Michael Harriot [00:00:06] In the criminal justice system. The people are represented by two separate, yet equally distinct groups. They are the police and the courts and the judges who represent white people. And then they are the people who represent Black people. Welcome to theGrio Daily, Law and Order. I’m world famous wypipologist Michael Harriot and this is theGrio Daily. 

Michael Harriot [00:00:40] Yeah. Like today we’re going to talk about law, the idea of law and order. I know you’ve heard that phrase like, like law and order, but, like, it’s crazy how we think, how that phrase is used against Black people when we are the ones who should historically and presently be screaming about law and order. Right? Like. Like, for instance. In the history of America, a lot of the atrocities that have been committed about by Black people were illegal or unconstitutional. Now, let’s forget about slavery, because, you know, by now it’s like, oh, well, maybe. Okay, so we with the CRT thing, maybe I should say it is my opinion that slavery is bad. I mean, that’s my opinion. But slavery was constitutional. Slavery was legal, and a lot of white people did it. So let’s forget about slavery. Let’s not even include slavery. Let’s talk about Jim Crow. Let’s talk about segregation. Let’s talk about all of the illegal stuff that America did. That was later investigated by the people who represent Black people. So, for instance. When Rosa Parks sat down on that bus and then there was a Supreme Court case, Browder versus Gayle, that affirmed Black people’s right to sit where they wanted to on the bus. Basically desegregated Montgomery’s bus, the transportation system. That ruling essentially said all of the segregation that went on in Montgomery, especially one of the busses before then, was unconstitutional. It was the white people who were not following the law when they asked Rosa Parks to stand up when they kicked her on the off the bus. They were out of order. 

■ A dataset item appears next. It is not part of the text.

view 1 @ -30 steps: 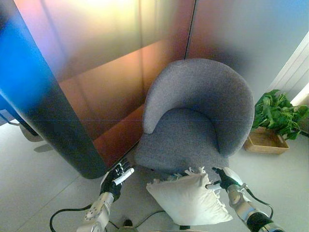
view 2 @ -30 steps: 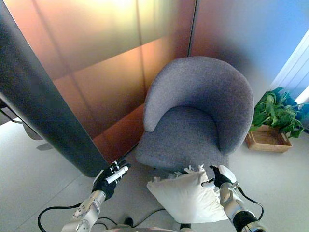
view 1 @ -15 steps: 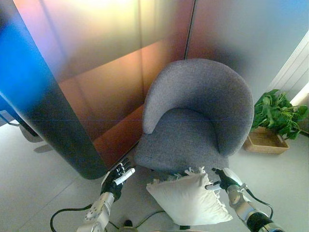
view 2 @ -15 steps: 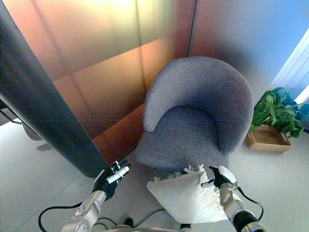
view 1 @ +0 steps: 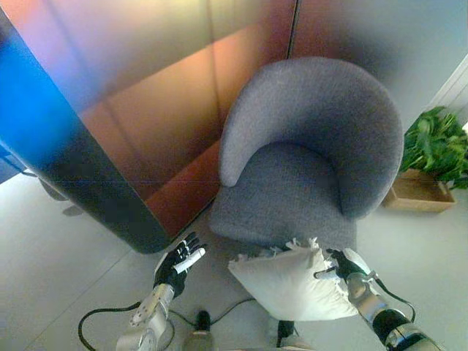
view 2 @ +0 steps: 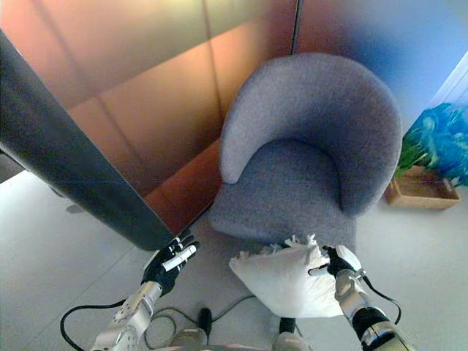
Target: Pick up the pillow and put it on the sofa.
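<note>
Clearly, the right hand is closed on the pillow — its dark fingers and thumb are pinched into the right edge of the soft white cloth, just below a fringed, tasselled upper corner. The pillow is held in the air, slightly crumpled and tilted, its plump square shape spreading leftward from those fingers; its lower edge is partly cut off by the bottom of the view. Directly beyond the fingertips the front edge of the sofa is seen: a rounded, tub-shaped seat covered in coarse grey woven fabric, with a curved backrest wrapping round the cushion. Whether pillow and seat edge touch cannot be told. Well to the left, the left hand is held open and empty, fingers relaxed and spread — a white-covered finger is pointed up-right. Farther right of the holding fingers, a leafy green plant in a wooden box is cut off by the frame.
</note>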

Michael Harriot [00:02:55] Rosa Parks was not really being civilly disobedient. She was fighting for law and order. Let’s go forward. Right. Let’s take another incident through segregated schools. Brown versus Board of Education. You know which started with a South Carolina Supreme Court case. We talked about it earlier. Briggs versus Elliott. From Summerville, South Carolina. Well, when those five cases, Briggs versus Elliott, Brown versus Board and the other cases that became Brown versus Board of Education desegregated schools, what the Supreme Court said was the entire time you had segregated schools you were committing an unconstitutional act. You were upholding an unconstitutional system. And all of the Black people who were. You know, protesting and filing lawsuits and demanding to be allowed entrance to those schools, they were doing what was right. They were following the law. They were following the orders of the Constitution. They were fighting for law and order. 

Michael Harriot [00:04:21] Well, let’s take the civil rights movement as a whole. I think there was no law against marching across a bridge in Selma. There was no law or core against fighting for equal rights. There was the law gets protests and all of the things that ended up resulting from the civil rights movement, whether it was voting rights legislation, whether it was ending poll taxes and literacy tests. Those things were deemed by the highest court in America to be unlawful and out of order. Racism as a whole. But when we see Black people protesting, when we see stuff like Black Lives Matter marches, when we see demonstrations, when we see people arguing for police reform, what they’re arguing for is law and order. We want the police to enforce the law. We want the police to do the things that we ordered them to do that they are ordered to do with their training by the law, by the fact that we are the ones who pay them. We want police to be within the law and in order. Black people are fighting for law and order and everybody else. Is fighting against it now. There is this thing that people always say when they see Black people protesting law and order. Well, now it is, you know, evolved into something against diversity, equity and inclusion. 

Donald Trump [00:06:22] We have to bring back law and order. 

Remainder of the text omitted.